All lines holding the word "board" should be located in the records and copied.

Extracted material:
/---

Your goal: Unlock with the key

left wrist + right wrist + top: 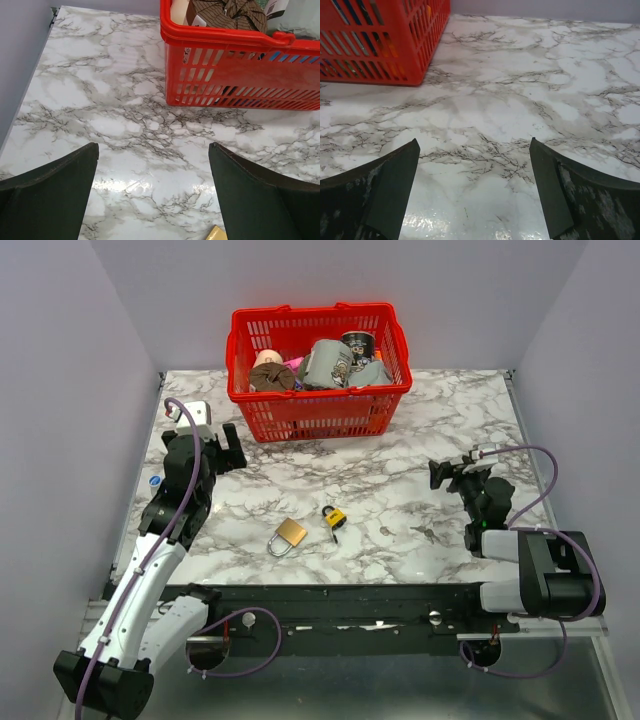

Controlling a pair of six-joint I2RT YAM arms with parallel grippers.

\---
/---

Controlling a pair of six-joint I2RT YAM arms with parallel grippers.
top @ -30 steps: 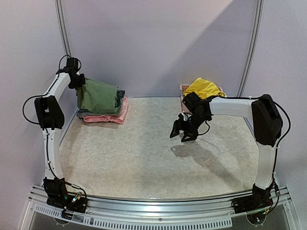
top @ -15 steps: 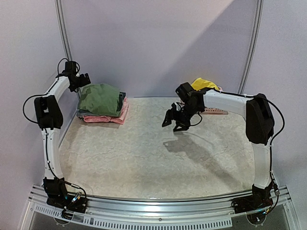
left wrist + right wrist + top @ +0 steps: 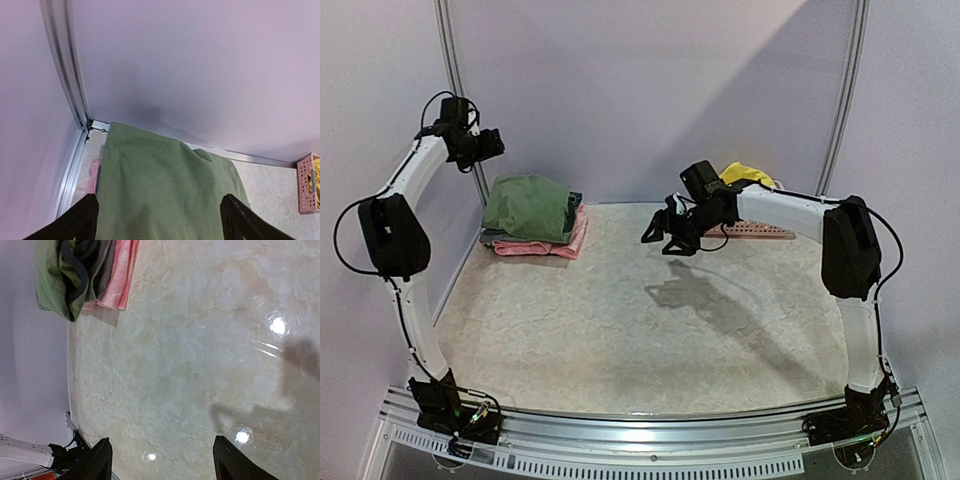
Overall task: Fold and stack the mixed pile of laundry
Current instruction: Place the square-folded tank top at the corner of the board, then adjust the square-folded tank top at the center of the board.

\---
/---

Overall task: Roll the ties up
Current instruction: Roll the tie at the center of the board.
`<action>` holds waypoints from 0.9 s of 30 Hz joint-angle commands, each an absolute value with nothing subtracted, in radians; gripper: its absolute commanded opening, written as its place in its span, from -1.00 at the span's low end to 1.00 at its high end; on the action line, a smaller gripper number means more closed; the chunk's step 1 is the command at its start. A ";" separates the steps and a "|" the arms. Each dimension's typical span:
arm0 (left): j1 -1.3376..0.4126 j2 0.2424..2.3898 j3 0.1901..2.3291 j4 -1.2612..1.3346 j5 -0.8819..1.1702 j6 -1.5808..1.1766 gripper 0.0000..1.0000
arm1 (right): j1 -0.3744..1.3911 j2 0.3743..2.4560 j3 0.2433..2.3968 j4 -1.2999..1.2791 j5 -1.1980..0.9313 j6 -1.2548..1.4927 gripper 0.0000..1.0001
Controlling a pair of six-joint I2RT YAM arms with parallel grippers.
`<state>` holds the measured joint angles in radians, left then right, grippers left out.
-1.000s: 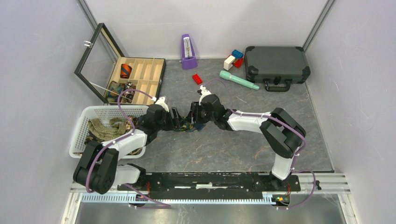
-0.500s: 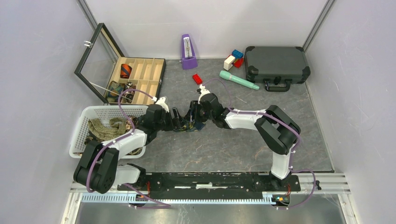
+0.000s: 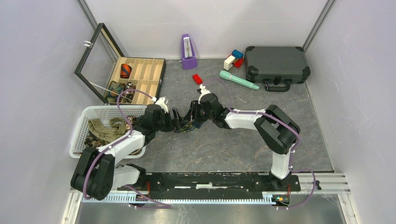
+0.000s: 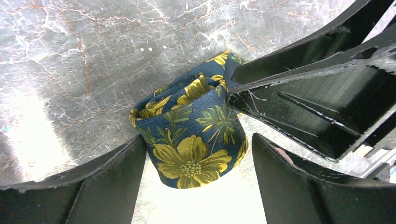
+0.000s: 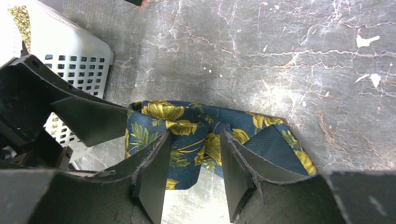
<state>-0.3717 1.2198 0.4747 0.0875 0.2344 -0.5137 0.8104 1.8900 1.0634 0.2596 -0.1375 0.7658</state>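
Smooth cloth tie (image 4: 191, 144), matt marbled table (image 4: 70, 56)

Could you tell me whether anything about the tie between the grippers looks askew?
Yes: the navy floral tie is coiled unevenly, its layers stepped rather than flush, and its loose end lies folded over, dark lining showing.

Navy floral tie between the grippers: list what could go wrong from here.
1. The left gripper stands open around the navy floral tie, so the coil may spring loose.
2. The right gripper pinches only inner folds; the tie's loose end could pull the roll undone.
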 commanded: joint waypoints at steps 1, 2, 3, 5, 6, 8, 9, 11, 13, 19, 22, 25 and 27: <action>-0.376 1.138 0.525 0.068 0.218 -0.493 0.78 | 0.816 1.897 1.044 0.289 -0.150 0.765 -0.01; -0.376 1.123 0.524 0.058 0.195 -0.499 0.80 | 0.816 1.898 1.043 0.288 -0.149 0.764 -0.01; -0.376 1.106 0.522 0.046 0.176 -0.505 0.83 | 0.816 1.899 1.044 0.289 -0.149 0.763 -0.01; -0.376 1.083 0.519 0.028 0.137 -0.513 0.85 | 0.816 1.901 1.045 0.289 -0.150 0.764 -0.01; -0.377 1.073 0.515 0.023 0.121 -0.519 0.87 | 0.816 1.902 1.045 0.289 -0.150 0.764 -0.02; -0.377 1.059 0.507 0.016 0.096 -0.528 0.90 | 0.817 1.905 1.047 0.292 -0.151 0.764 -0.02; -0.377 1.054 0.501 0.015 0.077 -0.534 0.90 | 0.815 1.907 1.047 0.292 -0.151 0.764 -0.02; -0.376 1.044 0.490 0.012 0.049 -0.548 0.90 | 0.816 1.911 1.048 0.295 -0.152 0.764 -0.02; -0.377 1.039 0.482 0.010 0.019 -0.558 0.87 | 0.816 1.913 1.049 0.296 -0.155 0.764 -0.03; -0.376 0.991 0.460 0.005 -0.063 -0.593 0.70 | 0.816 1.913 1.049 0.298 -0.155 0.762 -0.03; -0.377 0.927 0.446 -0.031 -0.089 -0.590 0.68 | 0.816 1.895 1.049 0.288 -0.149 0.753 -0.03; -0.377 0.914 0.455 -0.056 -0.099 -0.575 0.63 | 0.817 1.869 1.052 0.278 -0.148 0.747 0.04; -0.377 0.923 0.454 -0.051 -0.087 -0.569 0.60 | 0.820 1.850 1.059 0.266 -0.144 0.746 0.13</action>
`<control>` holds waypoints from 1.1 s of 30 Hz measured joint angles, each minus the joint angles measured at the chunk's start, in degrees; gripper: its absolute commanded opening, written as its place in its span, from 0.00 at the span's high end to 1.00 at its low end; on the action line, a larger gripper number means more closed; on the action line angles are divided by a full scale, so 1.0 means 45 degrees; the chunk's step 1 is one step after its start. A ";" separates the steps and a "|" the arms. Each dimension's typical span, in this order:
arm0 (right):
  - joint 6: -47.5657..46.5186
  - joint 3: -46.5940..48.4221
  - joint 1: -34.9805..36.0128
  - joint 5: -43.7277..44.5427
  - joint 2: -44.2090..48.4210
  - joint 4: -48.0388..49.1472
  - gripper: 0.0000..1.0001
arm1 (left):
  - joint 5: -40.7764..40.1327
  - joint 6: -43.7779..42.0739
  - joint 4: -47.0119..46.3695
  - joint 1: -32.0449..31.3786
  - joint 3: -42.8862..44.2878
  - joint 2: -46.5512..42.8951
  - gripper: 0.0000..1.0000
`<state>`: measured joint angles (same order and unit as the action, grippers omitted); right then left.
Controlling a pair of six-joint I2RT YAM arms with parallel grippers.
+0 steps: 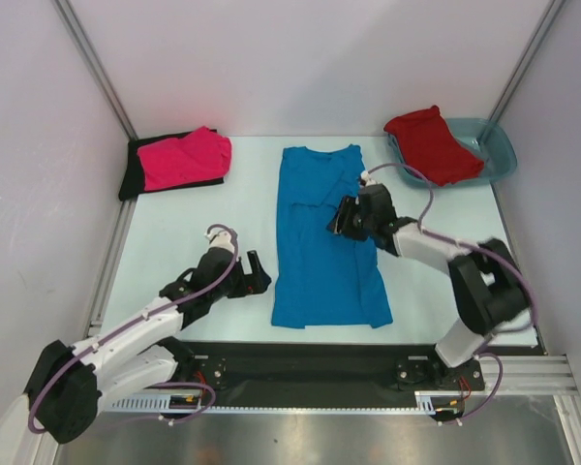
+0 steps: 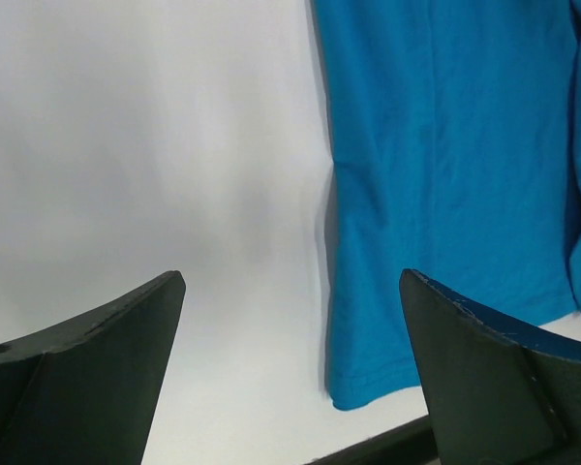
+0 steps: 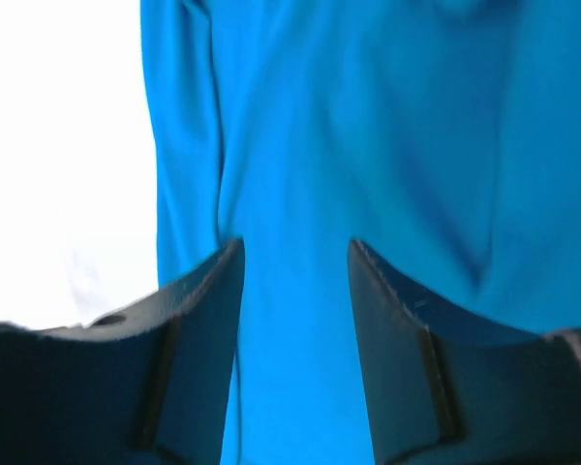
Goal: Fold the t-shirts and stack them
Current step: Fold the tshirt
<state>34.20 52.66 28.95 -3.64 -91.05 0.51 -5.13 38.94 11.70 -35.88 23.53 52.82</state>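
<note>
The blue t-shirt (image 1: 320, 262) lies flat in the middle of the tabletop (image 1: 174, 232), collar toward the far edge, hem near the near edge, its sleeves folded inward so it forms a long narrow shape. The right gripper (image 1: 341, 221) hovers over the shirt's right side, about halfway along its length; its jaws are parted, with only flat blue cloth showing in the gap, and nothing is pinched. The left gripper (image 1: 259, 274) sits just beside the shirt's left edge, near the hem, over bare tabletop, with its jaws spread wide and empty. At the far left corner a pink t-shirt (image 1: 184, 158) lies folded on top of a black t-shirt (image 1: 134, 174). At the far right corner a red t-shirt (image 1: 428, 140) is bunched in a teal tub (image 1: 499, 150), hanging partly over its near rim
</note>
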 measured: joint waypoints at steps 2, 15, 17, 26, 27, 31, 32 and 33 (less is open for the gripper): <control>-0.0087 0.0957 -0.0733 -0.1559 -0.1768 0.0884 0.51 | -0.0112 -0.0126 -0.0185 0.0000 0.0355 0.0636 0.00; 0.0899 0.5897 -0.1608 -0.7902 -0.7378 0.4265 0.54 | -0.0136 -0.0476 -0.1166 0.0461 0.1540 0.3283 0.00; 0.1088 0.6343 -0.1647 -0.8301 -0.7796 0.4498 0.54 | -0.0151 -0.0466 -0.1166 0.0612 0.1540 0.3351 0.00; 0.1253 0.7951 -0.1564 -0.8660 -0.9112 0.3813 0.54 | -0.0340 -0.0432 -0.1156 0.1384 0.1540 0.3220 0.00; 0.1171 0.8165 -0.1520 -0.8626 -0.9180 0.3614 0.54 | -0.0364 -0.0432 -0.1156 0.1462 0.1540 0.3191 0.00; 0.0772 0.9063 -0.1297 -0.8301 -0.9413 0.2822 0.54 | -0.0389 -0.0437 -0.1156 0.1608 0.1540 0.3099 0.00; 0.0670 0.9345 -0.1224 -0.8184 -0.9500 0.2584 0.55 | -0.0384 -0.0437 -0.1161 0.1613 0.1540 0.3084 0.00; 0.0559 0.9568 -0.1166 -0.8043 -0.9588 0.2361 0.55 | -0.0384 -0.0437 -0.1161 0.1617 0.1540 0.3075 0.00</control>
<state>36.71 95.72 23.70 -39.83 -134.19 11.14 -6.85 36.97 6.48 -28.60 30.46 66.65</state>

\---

Result of this exercise:
Current instruction: Place the square-folded tank top at the corner of the board, then adjust the square-folded tank top at the center of the board.
Current instruction: Roll the tie at the center of the board.

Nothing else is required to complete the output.